◆ ASSIGNMENT
The lines from the top of the data down to the line with "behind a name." should be repeated exactly, both ends included.

◆ STUDY MATERIAL
━━━━━━━━━━━━━━━━━━━━

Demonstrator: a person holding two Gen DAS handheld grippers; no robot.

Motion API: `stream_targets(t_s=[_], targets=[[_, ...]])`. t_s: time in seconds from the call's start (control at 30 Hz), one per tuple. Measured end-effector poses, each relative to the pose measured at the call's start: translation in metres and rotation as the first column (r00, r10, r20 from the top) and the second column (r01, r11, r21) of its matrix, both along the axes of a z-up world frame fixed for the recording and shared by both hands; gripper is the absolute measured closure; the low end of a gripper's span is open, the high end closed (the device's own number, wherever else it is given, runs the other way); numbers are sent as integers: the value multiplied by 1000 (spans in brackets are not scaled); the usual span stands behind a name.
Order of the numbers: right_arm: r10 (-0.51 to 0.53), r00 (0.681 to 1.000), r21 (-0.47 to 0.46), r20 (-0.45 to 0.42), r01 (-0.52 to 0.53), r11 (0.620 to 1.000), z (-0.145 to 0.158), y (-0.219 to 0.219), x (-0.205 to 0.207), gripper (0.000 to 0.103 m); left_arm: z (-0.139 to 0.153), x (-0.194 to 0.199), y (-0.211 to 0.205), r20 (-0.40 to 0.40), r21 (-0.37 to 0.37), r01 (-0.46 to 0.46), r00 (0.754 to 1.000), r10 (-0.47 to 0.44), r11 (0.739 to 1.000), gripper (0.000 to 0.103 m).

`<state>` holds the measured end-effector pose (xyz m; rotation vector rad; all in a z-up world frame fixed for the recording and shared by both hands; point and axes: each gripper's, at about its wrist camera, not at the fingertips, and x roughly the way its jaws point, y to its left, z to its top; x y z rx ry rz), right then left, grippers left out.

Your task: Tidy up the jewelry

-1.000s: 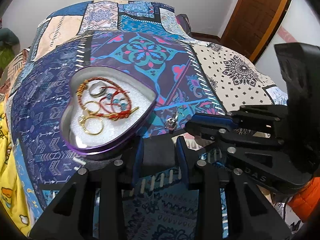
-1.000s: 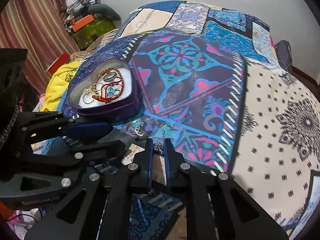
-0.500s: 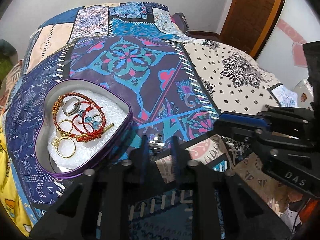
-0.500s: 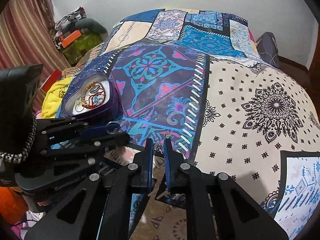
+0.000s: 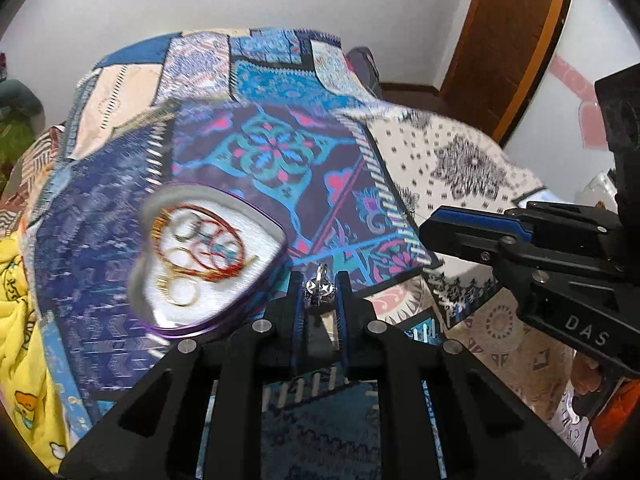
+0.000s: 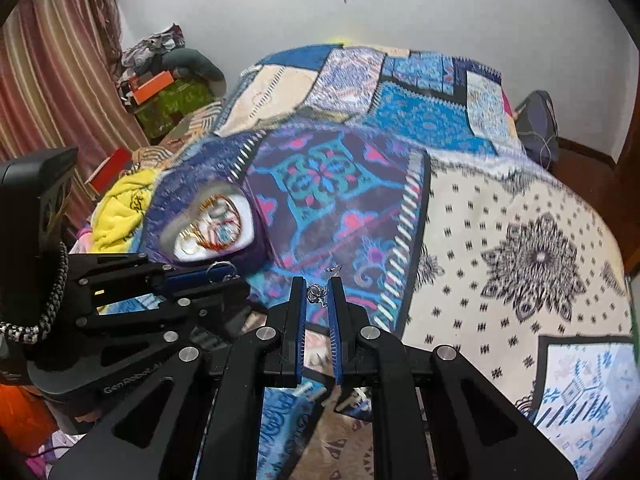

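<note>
A purple heart-shaped tin (image 5: 160,312) lined with white foam holds a red bracelet (image 5: 208,244) and gold rings; it also shows in the right wrist view (image 6: 256,236). My left gripper (image 5: 319,286) is shut on a silver ring (image 5: 320,286) and holds it above the bed, just right of the tin. My right gripper (image 6: 317,294) is shut on a small silver earring (image 6: 316,294), lifted above the quilt. Another small silver earring (image 6: 335,269) lies on the quilt just beyond the right gripper's tips.
A patchwork quilt (image 5: 280,152) covers the bed. A yellow blanket (image 6: 120,204) and piled boxes (image 6: 160,92) lie to the left, a wooden door (image 5: 508,40) to the right. Each gripper shows beside the other, as in the left wrist view (image 5: 520,240).
The left gripper closed on the silver ring and lifted it off the quilt. Both grippers rose away from the bed, the right still holding its earring. The views are motion-blurred.
</note>
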<state>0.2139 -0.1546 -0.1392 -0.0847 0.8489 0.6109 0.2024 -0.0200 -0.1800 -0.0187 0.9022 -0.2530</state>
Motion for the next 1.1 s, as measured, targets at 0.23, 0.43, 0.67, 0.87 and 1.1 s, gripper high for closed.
stream_targets(t_s=[0.23,0.43,0.67,0.87,1.1], targets=[[16,999,41,51,-18,999,24,15,-4,94,33,-14,28,72,-42,-41,996,44,998,89],[40,996,63,85,-45,997,38,33,-5,94,55,-24,50,135,-47,-81,987,87,996,89],[74,991,83,111,-83,993,48,54,-4,94,66,-28,74,160,-31,-131,978,134,991,89],[102,988,88,113,-113,990,45,73,-1,94,62,-28,86,153,-28,-143,977,146,989,89],[119,990,77,73,-125,989,29,84,5,94,41,-20,86,108,-25,-126,986,128,992,89]])
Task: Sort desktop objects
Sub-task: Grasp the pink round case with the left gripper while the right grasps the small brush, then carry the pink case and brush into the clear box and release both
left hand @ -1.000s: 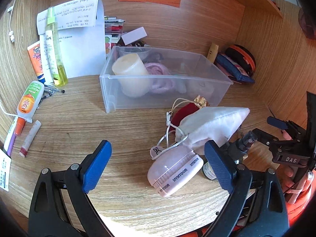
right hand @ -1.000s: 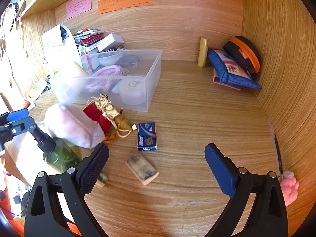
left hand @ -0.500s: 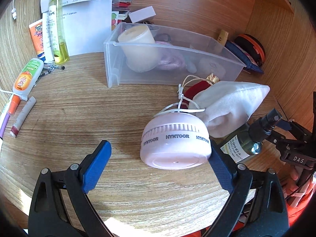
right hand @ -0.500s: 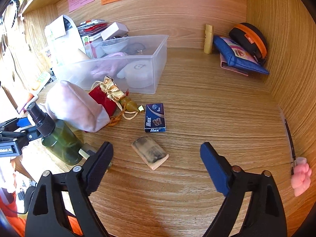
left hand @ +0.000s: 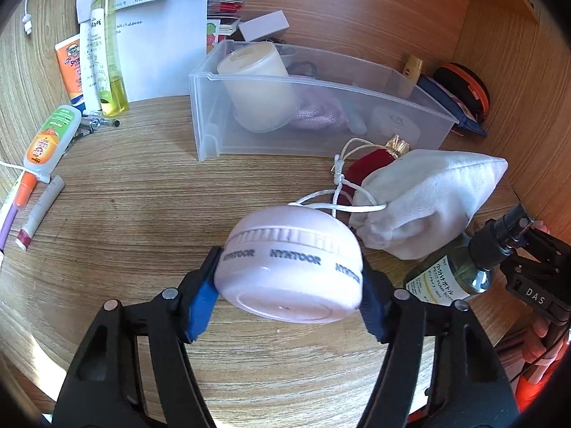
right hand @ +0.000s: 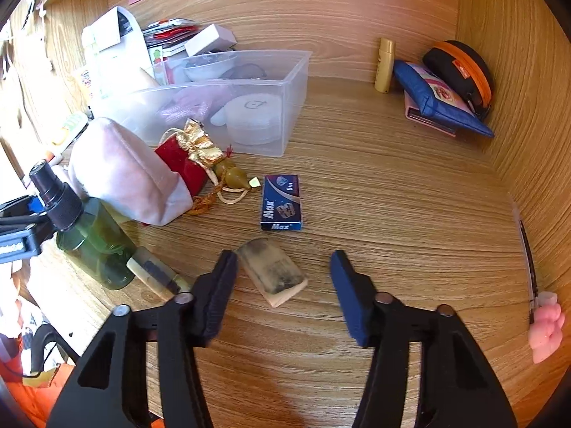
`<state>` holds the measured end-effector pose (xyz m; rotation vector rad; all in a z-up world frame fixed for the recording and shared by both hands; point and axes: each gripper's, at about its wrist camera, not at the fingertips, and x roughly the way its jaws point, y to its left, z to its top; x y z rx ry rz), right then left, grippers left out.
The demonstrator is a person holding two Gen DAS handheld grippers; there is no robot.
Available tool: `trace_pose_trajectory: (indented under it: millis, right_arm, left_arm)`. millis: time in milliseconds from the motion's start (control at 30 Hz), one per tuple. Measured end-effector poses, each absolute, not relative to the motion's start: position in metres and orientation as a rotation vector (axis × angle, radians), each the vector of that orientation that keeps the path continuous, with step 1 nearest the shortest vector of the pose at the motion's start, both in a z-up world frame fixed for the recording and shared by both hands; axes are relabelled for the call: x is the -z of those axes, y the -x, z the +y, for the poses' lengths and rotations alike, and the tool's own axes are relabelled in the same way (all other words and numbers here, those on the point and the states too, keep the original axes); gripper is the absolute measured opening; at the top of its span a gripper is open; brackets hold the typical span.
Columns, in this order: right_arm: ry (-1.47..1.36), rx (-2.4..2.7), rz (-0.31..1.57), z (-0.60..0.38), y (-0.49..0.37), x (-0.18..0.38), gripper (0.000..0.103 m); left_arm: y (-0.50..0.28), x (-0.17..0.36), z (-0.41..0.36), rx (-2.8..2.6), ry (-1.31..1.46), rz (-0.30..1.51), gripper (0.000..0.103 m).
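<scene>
My left gripper (left hand: 289, 294) is shut on a round pink HYNTOOR case (left hand: 291, 267), gripping its sides. A white drawstring pouch (left hand: 424, 196) and a red gold-topped pouch (left hand: 371, 158) lie just beyond it. A clear plastic bin (left hand: 321, 107) behind them holds a cream candle (left hand: 258, 85) and other items. My right gripper (right hand: 283, 278) is open, its jaws on either side of a dirty eraser (right hand: 273, 271) on the desk. A blue Max box (right hand: 282, 201) lies past the eraser.
A green spray bottle (right hand: 89, 235) stands left of the right gripper beside a small vial (right hand: 157, 273). Tubes, a yellow bottle (left hand: 107, 46) and papers sit at the left back. A blue wallet (right hand: 439, 103) and a black-orange case (right hand: 460, 71) lean in the right corner.
My left gripper has moved in and shut on the pink case. My right gripper has come down towards the eraser and its jaws have narrowed around it.
</scene>
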<state>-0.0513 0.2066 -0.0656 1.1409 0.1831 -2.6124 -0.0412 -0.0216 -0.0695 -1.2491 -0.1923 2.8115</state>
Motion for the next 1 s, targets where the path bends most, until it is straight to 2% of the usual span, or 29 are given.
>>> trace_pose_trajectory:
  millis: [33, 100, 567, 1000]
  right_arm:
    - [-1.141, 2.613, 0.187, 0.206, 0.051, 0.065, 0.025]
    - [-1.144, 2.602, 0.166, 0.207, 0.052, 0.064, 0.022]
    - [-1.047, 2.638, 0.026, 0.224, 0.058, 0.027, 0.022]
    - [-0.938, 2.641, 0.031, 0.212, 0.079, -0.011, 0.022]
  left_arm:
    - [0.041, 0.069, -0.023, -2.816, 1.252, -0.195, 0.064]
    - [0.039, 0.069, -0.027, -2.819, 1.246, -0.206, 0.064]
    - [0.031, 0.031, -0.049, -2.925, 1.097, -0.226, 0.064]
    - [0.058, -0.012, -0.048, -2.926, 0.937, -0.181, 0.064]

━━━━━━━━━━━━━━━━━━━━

◆ TASK RESULT
Demonstrator: a person holding two Gen DAS handheld grippers; no robot.

Motion API: `stream_targets(t_s=[_], targets=[[_, ...]])`. t_s: time in seconds from the call's start (control at 30 Hz), one per tuple. Measured end-effector poses, each relative to the pose measured at the call's start: translation in metres and rotation as the first column (r00, r10, r20 from the top) and the second column (r01, r11, r21) of its matrix, both along the axes of a z-up world frame fixed for the recording and shared by both hands; gripper is the absolute measured closure; the low end of a gripper's span is open, the high end closed (the device's own number, wherever else it is given, runs the other way); numbers are sent as integers: the value multiplied by 1000 (spans in brackets are not scaled); the usual span stands behind a name.

A complete answer has now been given.